• TASK DIRECTIONS: Your task is to quote the records from their first line through the line containing "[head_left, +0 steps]", with nothing added or left out.

-=-=-

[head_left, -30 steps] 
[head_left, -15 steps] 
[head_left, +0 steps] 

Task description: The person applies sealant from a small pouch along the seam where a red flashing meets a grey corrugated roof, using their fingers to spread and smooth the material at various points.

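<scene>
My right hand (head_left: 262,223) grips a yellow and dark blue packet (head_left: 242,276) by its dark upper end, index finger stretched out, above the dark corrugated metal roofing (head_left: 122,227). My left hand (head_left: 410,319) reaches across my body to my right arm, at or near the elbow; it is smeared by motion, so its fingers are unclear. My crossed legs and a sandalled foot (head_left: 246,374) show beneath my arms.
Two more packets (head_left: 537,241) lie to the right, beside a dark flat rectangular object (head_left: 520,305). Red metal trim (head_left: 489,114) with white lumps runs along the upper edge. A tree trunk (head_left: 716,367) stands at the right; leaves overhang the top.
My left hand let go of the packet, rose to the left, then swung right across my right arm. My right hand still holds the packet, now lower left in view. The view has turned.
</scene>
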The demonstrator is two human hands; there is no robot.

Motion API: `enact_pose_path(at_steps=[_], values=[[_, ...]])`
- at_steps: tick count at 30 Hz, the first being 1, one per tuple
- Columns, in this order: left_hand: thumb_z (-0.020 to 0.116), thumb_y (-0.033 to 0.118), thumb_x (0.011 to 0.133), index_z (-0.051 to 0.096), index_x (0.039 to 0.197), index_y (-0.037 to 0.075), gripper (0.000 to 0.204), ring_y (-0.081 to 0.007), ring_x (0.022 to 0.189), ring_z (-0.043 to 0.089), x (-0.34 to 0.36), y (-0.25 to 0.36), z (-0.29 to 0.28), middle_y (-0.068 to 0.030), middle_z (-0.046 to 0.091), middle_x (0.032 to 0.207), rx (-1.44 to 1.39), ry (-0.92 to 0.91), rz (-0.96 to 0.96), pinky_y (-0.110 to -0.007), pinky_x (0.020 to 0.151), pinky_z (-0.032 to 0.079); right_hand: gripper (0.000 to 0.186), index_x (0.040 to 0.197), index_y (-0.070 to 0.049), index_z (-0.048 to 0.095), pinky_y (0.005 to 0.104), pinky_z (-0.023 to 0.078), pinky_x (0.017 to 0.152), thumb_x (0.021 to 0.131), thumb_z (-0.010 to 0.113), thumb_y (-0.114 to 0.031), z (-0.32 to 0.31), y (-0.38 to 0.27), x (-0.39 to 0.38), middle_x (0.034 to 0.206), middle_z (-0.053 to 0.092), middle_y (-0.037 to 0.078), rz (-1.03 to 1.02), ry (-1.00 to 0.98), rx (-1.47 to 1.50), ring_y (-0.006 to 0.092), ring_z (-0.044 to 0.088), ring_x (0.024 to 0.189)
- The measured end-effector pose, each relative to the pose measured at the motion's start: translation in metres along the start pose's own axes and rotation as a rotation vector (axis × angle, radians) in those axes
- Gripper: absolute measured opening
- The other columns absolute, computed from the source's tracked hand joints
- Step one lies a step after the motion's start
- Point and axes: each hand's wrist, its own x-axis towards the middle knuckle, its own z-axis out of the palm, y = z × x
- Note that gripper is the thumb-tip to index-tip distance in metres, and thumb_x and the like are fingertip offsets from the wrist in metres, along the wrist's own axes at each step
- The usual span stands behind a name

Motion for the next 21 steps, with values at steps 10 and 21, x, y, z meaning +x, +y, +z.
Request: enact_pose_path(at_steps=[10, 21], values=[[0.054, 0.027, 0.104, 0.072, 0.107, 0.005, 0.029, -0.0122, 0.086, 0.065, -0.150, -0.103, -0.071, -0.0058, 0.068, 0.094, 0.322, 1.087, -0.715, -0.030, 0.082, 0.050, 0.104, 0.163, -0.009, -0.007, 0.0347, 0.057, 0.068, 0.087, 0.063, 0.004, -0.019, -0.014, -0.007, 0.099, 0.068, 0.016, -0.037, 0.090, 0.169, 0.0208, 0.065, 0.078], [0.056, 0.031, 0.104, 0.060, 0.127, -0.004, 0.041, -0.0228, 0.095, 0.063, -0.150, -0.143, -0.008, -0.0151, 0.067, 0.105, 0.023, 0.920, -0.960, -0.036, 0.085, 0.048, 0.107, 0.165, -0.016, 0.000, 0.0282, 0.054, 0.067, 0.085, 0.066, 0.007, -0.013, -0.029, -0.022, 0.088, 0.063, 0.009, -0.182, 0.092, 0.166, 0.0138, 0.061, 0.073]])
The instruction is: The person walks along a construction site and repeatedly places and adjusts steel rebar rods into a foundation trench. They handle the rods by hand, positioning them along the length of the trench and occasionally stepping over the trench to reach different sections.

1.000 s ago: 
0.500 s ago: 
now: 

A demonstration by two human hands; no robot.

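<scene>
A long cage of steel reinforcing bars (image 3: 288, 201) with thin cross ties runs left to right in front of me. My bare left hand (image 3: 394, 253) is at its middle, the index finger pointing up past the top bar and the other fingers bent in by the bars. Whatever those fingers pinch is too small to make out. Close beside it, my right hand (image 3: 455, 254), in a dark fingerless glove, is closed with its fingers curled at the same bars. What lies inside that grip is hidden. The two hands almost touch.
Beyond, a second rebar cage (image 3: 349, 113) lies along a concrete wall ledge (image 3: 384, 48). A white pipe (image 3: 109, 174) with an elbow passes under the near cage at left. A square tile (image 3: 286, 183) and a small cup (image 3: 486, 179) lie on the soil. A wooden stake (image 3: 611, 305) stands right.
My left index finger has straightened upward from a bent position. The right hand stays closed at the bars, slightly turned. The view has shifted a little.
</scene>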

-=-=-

• YOUR SOLUTION:
[head_left, -30 steps] 
[head_left, -15 steps] 
[head_left, +0 steps] 

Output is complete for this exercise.